La Voce della Patria

Questo sito ha per obiettivo l'essere un luogo di scambio, un appuntamento regolare, amichevole, diretto. Tutto qui può essere detto, argomentato, commentato. La sola condizione posta è il rispetto delle regole elementari di civiltà: le tesi ingiuriose o oltraggiose saranno prescritte. Un moderatore vigila. Benvenuti.

porta di Lampedusa
Porta di Lampedusa

Dei migranti distribuiti per sei mesi nei centri d’accoglienza (il tempo adeguato per esaminare il loro caso e perfino la loro identità) restano pur sempre a carico dell’Italia, a meno che non fuggano e diventino clandestini. Il loro costo può arrivare quest’anno fino a 4,2 miliardi di euro, solo per la prima accoglienza.

Occorre che solo chi sia in possesso di un regolare contratto di lavoro (già in essere oppure aggiudicatoselo attraverso la nostra rete consolare all’estero) possa permanere od entrare in territorio italiano e vedersi riconosciuto un permesso di soggiorno.

È ovvio che chi venisse a trovarsi in situazione di irregolarità dovrebbe essere allontanato dal nostro territorio.

L’irregolarità, la clandestinità, non sono mai situazioni valide per un’esistenza serena.

E, se è vero che non tutti gli immigrati clandestini sono dei delinquenti, è pur vero che l’inoperosità, la mancanza di risorse regolari, l’assenza di un inquadramento in un sistema di diritti e di doveri, può spingere taluni di loro a delinquere e a contribuire a rendere insicura la vita nelle nostre città.

Va da sé che l’immigrazione clandestina va contrastata sul territorio nazionale come alle sue fonti: quella ormai acquisita si combatte attraverso il controllo del territorio da parte delle Forze dell’ordine e dagli Uffici dello Stato, innanzitutto là dove essa crea disagio sociale (periferie, stazioni, sui mezzi di trasporto…)

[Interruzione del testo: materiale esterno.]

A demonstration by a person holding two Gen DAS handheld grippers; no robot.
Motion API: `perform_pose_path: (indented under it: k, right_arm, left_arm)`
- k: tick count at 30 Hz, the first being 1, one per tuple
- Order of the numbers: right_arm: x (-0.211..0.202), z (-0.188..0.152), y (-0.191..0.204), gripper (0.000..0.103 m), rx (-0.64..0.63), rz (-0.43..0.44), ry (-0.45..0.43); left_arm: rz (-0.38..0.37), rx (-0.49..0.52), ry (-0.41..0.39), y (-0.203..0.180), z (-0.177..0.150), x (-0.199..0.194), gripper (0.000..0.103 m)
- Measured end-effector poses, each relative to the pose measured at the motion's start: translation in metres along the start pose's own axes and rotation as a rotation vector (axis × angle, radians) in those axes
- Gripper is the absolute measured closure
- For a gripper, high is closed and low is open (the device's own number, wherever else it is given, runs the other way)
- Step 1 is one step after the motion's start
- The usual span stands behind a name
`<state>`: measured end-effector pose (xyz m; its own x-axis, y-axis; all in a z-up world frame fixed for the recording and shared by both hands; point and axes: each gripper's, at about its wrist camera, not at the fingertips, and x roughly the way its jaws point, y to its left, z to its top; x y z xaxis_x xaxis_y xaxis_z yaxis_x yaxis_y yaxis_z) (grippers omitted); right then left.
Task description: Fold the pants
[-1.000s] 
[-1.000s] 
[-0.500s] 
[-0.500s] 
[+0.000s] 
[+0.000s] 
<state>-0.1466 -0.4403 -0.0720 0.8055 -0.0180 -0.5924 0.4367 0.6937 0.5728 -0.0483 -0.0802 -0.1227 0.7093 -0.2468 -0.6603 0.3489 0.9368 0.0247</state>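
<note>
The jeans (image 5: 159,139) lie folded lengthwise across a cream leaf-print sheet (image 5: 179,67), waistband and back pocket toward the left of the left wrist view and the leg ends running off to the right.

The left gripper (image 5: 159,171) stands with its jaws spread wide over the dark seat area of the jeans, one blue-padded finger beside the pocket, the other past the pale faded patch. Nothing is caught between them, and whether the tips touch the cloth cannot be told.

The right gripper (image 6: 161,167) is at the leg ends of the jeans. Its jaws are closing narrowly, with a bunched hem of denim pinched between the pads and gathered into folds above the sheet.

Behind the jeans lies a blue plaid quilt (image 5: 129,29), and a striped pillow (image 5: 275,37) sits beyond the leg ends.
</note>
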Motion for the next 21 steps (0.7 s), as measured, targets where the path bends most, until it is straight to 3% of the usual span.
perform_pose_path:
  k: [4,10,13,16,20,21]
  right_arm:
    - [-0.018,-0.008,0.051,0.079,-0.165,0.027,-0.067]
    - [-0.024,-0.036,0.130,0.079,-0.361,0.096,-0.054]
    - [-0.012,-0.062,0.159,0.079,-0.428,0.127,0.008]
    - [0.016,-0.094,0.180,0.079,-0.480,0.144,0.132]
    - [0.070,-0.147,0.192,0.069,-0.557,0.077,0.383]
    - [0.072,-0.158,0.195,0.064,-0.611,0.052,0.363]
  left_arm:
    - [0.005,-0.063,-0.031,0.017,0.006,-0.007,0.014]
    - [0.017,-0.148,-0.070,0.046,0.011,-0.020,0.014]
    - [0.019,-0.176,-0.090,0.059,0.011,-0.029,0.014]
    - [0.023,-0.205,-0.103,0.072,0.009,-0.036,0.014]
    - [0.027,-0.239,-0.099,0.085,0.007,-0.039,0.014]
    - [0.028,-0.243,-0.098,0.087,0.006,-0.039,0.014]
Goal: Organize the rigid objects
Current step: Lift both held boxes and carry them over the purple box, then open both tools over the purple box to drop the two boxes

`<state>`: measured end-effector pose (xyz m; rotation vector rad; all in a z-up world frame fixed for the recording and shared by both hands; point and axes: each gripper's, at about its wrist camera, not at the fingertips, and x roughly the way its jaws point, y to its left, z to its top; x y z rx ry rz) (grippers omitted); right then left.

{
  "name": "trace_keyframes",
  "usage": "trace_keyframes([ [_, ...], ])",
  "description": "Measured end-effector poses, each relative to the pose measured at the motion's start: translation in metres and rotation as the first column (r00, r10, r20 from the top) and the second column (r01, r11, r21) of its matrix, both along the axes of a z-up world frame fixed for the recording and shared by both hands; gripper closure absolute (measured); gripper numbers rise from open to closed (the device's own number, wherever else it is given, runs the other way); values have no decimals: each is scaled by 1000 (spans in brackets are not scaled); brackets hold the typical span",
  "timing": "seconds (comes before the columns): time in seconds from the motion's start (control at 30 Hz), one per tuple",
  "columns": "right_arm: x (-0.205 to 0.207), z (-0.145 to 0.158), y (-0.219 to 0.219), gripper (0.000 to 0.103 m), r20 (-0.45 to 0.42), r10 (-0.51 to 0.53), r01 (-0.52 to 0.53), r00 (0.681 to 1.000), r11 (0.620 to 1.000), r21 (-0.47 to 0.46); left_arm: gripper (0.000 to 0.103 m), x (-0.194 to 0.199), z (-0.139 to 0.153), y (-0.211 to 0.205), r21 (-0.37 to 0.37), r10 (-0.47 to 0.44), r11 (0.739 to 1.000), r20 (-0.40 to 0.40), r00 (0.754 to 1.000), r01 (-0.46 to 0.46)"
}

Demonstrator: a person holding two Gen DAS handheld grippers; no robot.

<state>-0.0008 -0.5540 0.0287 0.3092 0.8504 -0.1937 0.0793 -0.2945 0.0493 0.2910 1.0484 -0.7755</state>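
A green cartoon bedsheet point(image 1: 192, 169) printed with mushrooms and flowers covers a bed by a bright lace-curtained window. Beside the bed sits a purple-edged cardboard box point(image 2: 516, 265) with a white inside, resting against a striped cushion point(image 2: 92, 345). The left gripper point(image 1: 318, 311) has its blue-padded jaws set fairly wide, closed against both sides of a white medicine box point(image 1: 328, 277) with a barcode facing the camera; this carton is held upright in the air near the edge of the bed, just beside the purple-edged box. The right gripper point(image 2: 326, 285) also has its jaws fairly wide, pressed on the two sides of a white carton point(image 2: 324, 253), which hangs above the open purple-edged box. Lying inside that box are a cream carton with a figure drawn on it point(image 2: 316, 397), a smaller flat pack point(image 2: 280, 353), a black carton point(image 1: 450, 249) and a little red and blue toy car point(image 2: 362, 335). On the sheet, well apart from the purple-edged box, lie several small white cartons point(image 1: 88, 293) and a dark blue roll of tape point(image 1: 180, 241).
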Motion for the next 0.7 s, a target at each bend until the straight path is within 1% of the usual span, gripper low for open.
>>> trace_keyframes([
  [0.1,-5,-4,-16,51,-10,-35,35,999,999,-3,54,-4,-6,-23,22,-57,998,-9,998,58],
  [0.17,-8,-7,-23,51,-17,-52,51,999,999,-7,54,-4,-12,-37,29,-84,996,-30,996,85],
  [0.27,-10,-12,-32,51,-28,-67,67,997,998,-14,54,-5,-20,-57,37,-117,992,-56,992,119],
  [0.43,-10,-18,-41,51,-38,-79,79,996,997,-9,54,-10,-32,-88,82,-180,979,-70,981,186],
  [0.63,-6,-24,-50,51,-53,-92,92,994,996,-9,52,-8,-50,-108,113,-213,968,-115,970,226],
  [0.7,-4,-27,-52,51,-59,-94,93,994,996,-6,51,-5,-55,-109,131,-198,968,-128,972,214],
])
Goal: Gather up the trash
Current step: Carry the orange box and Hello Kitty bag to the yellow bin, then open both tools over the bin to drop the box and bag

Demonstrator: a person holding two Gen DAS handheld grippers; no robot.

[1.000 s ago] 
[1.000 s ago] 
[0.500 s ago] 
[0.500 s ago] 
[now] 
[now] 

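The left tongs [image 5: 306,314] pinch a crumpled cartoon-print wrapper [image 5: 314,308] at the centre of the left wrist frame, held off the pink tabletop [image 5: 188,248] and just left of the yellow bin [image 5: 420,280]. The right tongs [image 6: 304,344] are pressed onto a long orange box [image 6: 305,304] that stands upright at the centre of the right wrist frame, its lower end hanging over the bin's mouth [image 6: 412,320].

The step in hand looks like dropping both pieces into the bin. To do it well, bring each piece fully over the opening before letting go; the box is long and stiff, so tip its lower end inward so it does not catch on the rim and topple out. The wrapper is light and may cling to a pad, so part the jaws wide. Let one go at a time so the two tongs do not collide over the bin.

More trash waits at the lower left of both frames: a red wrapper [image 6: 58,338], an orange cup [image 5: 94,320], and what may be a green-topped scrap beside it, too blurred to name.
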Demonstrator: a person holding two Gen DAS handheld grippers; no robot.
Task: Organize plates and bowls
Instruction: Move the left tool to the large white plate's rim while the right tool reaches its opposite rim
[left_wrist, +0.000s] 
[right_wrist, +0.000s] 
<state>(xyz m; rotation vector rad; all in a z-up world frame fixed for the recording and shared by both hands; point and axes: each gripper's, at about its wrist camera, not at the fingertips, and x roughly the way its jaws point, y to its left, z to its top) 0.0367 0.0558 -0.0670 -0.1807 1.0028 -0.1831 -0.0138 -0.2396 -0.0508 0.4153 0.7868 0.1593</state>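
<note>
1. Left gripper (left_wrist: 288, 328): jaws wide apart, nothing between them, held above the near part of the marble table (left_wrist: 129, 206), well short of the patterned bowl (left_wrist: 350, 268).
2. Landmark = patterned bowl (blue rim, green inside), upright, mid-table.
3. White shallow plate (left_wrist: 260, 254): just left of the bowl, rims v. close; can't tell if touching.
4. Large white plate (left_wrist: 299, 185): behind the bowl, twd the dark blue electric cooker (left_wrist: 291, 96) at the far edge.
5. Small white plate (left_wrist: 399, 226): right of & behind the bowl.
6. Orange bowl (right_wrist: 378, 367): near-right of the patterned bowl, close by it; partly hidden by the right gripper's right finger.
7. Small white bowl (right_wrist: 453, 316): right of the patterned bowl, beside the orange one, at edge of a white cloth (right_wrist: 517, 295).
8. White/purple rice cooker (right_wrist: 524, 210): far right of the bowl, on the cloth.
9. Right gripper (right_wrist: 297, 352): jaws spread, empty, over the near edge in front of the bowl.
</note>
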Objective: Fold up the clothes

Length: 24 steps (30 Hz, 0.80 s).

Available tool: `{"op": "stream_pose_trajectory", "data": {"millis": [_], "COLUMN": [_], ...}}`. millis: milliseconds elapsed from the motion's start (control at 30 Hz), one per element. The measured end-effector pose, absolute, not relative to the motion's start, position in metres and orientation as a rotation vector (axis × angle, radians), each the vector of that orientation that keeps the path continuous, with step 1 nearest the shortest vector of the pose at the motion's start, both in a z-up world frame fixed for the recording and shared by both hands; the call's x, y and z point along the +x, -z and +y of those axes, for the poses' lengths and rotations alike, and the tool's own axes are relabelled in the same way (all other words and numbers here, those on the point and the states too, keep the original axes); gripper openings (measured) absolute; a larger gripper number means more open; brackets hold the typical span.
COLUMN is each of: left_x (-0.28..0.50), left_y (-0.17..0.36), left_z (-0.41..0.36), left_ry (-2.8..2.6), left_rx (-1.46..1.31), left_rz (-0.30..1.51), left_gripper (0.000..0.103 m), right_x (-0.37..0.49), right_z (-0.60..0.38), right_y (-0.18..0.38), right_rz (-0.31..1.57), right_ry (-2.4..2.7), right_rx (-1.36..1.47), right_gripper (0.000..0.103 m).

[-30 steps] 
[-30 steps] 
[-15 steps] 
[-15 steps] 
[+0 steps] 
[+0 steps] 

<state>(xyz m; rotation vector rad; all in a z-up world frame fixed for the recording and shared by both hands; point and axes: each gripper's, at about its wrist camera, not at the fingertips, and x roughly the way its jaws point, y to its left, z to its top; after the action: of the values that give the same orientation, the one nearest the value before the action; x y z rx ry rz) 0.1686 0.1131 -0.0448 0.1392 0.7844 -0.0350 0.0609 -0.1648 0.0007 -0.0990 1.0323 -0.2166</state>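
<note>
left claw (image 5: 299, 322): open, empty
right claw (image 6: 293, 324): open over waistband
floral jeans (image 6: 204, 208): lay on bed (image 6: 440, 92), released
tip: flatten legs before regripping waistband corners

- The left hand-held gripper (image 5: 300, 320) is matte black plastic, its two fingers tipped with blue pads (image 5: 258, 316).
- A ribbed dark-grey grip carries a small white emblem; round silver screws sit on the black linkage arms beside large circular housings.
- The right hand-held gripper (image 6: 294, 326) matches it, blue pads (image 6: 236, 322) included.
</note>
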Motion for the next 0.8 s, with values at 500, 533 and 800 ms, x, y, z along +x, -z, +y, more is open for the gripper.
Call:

I tentativi di immigrazione vanno invece fermati già dal momento della partenza innanzitutto inibendo alle ONG, che hanno dimostrato di operare in una dimensione di illegalità, il diritto di attraccare nei nostri porti, ma anche con metodi di intelligence per individuare i trafficanti di esseri umani e consegnarli alla giustizia, allo scopo approvando anche una legge extraterritoriale; oppure distruggendo i barconi fermi nei porti di partenza, che era una delle proposte avanzate in sede europea.

Le missioni di salvataggio in mare devono essere bloccate, essendo diventate ormai il mezzo più veloce per essere traghettati sul territorio nazionale.

Un cambio di trattamento deve essere effettuato nei confronti degli immigrati che delinquono, affinché possano scontare le loro pene nei Paesi d’origine, anziché riempire le nostre galere, e poi non dovrebbe essere più permesso loro di rientrare in Italia.

Non siamo favorevoli neanche ai ricongiungimenti familiari, da riservare soltanto a chi avesse un contratto a tempo indeterminato, e pure il diritto d’asilo andrebbe regolato differentemente, attraverso una verifica periodica (mettiamo ogni tre anni) della continua sussistenza dei requisiti.